Vivant, cet arbre a beaucoup été utilisé en Europe pour former des haies, car il est docile et se plie volontiers aux caprices du jardinier et de son sécateur. Il a même inspiré le nom d'une forme d'allée, la charmille.  

Mort, il a servi d'outil capable de prendre des coups et de les rendre. Les charrons et autres manieurs de maillet d'autrefois pourraient vous le dire; la dureté du charme n'est pas qu'un fantasme. Et si vous ne savez pas de quel bois vous chauffer, il parait que celui du charme est de ce ceux qui dégagent le plus de chaleur.

Teigneux comme un colibri

 
Je me souviendrai toujours de mon face à face avec un colibri à gorge rubis. À l'invitation d'un bagueur, je m'étais approché d'un abreuvoir et j'attendais sans bouger. Au bout de cinq minutes, le colibri est arrivé, il s'est immobilisé à 15 cm de mon visage en vol stationnaire et m'a regardé droit dans les yeux sans sourciller. Je ne sais pas lequel des deux était le plus impressionné.  

Hirondelle bicolore

Des six espèces d'hirondelles qui nichent au Québec, la bicolore est peut-être la plus commune. En tout cas, si ce n'est pas le cas, elle ne doit pas être loin derrière l'hirondelle rustique qui, elle, est sans conteste la plus commune sur la planète.

L'Hirondelle bicolore a beau être abondante, sa population comme celle de beaucoup d'autres est en recul et a perdu les trois quarts de ses effectifs depuis les années 70 selon le deuxième atlas des oiseaux nicheurs du Québec méridional. La cause principale serait les pesticides... Quelle surprise !

L'histoire du micocoulier


J'entretiens avec les plantes une relation particulière que je ne saurais définir. Cela ne va pas jusqu'à embrasser les arbres, comme certains, mais il y a quand même un petit quelque chose de plus que le regard ou le toucher, un attachement faisant en sorte que lorsque je sème, c'est pour longtemps. 
Par exemple, le micocoulier occidental du jardin vient d'un fruit que j'ai ramassé au boisé Papineau à Laval, il y a plus de vingt ans. Après avoir passé quelques années dans un pot sur un balcon de la rue Bellechasse à Montréal, il a déménagé à Longueuil où il a pu enfin étaler ses racines. Je l'ai quand même déplacé trois fois avant de lui trouver sa place définitive. Lors du premier déplacement, il devait faire une cinquantaine de centimètres, j'ai brisé le "tronc" à mi-hauteur; j'ai bien cru que je l'avais perdu. Pantoute, il a fait deux branches qui se sont redressées et ont pris le relais en faisant une fourche.
Aujourd'hui, il commence à avoir l'allure d'un bel arbre: la hauteur, le port, le diamètre du tronc. Il nous fait de l'ombre et le tamia aime bien y faire la sieste, à cheval sur une branche.


Poser un lapin

Pour des raisons différentes, les lapins à queue blanche et les mouffettes rayées adorent les pelouses bien entretenues. Les premiers viennent y faire la sieste et plus, si affinités. Les secondes les labourent pour y trouver des larves de hanneton.
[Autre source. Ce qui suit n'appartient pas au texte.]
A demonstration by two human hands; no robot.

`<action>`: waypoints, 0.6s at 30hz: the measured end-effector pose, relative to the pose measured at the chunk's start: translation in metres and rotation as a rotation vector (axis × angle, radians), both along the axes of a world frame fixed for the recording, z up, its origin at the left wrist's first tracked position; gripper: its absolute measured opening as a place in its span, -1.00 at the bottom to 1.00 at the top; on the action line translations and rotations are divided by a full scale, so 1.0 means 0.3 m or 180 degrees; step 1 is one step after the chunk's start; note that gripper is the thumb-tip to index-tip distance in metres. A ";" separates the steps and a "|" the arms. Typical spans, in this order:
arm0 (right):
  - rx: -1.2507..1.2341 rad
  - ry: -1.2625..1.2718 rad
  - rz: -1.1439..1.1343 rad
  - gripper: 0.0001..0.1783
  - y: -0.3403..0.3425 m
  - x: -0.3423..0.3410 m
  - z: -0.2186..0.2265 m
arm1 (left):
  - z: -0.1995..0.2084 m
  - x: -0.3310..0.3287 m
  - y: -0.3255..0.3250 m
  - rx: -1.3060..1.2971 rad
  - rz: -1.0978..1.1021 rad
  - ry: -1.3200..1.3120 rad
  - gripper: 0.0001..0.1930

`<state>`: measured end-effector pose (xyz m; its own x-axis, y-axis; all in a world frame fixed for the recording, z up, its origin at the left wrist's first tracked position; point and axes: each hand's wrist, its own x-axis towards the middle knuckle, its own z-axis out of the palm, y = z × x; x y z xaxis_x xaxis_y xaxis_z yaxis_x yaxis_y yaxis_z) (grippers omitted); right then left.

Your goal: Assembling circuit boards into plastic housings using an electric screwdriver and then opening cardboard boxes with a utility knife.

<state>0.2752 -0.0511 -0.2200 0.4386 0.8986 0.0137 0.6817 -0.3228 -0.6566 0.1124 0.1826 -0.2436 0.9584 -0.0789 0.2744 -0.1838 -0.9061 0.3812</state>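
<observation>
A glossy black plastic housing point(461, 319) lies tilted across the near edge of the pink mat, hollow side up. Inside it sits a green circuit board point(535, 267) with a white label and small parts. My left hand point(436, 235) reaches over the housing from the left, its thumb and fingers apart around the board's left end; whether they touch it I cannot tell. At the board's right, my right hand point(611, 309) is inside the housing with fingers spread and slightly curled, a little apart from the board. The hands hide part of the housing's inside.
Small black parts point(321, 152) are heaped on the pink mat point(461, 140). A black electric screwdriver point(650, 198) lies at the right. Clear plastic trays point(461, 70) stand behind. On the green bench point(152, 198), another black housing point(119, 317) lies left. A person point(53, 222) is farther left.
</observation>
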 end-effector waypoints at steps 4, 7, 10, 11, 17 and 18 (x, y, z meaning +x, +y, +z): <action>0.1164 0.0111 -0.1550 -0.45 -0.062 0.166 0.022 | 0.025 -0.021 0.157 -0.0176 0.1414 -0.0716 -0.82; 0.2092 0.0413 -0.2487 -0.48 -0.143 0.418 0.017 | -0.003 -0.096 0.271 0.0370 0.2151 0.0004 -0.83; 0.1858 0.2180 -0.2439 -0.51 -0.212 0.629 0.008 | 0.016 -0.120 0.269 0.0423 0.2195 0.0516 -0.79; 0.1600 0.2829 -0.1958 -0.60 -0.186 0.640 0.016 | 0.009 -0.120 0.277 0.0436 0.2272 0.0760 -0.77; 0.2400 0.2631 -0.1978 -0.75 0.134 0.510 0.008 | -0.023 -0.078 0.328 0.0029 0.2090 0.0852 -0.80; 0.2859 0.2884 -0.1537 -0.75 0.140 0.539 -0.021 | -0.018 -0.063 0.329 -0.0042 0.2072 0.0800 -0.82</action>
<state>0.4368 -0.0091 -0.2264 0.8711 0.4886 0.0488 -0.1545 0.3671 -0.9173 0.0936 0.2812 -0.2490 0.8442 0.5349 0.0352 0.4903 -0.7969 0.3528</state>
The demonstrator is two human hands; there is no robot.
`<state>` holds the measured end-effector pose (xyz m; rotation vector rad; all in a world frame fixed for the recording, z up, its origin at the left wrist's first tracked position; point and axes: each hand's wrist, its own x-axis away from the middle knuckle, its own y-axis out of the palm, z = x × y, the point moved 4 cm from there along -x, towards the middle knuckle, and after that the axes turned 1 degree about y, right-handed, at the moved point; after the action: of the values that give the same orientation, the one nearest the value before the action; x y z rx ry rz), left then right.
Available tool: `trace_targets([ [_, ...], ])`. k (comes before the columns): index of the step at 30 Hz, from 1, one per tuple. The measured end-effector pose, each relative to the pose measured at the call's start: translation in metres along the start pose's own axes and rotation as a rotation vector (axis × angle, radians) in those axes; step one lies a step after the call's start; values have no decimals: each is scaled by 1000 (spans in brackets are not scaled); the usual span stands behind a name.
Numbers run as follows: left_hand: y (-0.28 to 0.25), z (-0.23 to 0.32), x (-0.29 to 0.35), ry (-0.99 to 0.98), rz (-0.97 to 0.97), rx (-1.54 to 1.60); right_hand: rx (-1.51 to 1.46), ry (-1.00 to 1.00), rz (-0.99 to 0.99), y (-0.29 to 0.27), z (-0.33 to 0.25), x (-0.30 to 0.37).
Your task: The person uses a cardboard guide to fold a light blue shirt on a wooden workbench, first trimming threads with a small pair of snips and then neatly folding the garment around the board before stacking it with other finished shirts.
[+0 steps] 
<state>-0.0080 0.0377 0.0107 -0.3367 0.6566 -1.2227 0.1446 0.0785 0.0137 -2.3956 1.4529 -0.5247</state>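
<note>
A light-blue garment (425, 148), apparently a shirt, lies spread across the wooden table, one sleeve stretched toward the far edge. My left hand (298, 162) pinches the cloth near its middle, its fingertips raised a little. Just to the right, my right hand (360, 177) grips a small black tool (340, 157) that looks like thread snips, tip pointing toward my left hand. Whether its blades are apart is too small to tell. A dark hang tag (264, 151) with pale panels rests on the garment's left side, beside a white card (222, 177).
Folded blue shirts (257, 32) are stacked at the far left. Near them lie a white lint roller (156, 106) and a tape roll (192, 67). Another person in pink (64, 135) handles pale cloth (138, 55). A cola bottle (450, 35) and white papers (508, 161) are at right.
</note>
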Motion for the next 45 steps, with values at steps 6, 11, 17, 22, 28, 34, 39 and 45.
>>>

J'aurais aimé héberger une moufette sous mon cabanon, mais ce serait laisser la porte ouverte aux lapins et aux marmottes qui lorgnent toutes nos plantes à travers la clôture; un sacrifice auquel je ne peux consentir.
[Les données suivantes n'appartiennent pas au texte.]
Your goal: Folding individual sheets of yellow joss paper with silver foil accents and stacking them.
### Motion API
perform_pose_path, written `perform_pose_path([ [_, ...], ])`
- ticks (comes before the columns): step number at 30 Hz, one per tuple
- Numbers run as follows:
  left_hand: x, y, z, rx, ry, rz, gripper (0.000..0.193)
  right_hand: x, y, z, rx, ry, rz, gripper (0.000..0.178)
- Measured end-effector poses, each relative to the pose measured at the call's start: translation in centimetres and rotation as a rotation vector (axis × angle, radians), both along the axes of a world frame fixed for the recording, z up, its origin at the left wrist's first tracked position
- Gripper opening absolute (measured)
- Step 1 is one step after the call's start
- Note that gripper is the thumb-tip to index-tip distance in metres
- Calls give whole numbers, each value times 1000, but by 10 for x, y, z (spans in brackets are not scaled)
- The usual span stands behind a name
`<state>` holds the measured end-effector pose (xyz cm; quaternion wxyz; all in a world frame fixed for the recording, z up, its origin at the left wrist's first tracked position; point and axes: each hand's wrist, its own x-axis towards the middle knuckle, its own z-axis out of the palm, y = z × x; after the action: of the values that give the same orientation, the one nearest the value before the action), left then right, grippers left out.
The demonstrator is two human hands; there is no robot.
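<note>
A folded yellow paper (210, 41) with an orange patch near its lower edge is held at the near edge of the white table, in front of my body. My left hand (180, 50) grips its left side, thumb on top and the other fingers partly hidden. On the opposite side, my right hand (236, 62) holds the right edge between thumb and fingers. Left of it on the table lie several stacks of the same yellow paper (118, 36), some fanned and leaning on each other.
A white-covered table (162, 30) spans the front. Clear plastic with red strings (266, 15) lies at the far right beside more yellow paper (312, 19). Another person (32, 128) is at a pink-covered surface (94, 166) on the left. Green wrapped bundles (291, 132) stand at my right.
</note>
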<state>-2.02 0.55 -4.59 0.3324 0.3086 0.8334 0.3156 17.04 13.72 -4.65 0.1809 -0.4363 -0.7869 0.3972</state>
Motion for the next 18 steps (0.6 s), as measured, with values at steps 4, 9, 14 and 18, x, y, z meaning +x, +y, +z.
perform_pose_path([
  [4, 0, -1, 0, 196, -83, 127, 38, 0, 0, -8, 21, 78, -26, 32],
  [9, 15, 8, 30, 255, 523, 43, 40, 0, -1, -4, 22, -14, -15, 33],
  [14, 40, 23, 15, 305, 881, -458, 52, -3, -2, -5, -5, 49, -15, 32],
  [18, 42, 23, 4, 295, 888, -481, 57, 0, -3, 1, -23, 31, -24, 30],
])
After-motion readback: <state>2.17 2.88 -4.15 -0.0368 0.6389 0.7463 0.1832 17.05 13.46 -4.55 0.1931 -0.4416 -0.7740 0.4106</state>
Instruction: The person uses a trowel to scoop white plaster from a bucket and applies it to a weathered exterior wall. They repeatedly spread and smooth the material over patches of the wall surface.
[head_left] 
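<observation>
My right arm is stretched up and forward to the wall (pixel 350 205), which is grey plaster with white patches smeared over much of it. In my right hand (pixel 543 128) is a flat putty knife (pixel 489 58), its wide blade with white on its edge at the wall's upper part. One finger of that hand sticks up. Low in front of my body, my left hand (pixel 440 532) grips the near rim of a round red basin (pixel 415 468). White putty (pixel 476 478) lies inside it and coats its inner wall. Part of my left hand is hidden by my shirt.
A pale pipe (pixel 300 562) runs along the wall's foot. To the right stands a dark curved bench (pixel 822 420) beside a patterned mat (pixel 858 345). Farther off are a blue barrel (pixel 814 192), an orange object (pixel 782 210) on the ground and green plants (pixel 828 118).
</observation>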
Encore un peu trop sauvage

Décidément, le mont Saint-Bruno n'en finit plus de fleurir. Après les panneaux de signalisation, le marquage des aspérités du chemin à la peinture fluo a égayé notre ballade.

Alors, en attendant l'asphalte pour les coureurs, les réverbères pour les chiens (puisqu'ils sont maintenant admis) et les cônes orange pour que le bois ressemble enfin à une rue de Montréal, on cherche des bénévoles pour peindre les tiques en jaune...seulement celles qui sont infectées.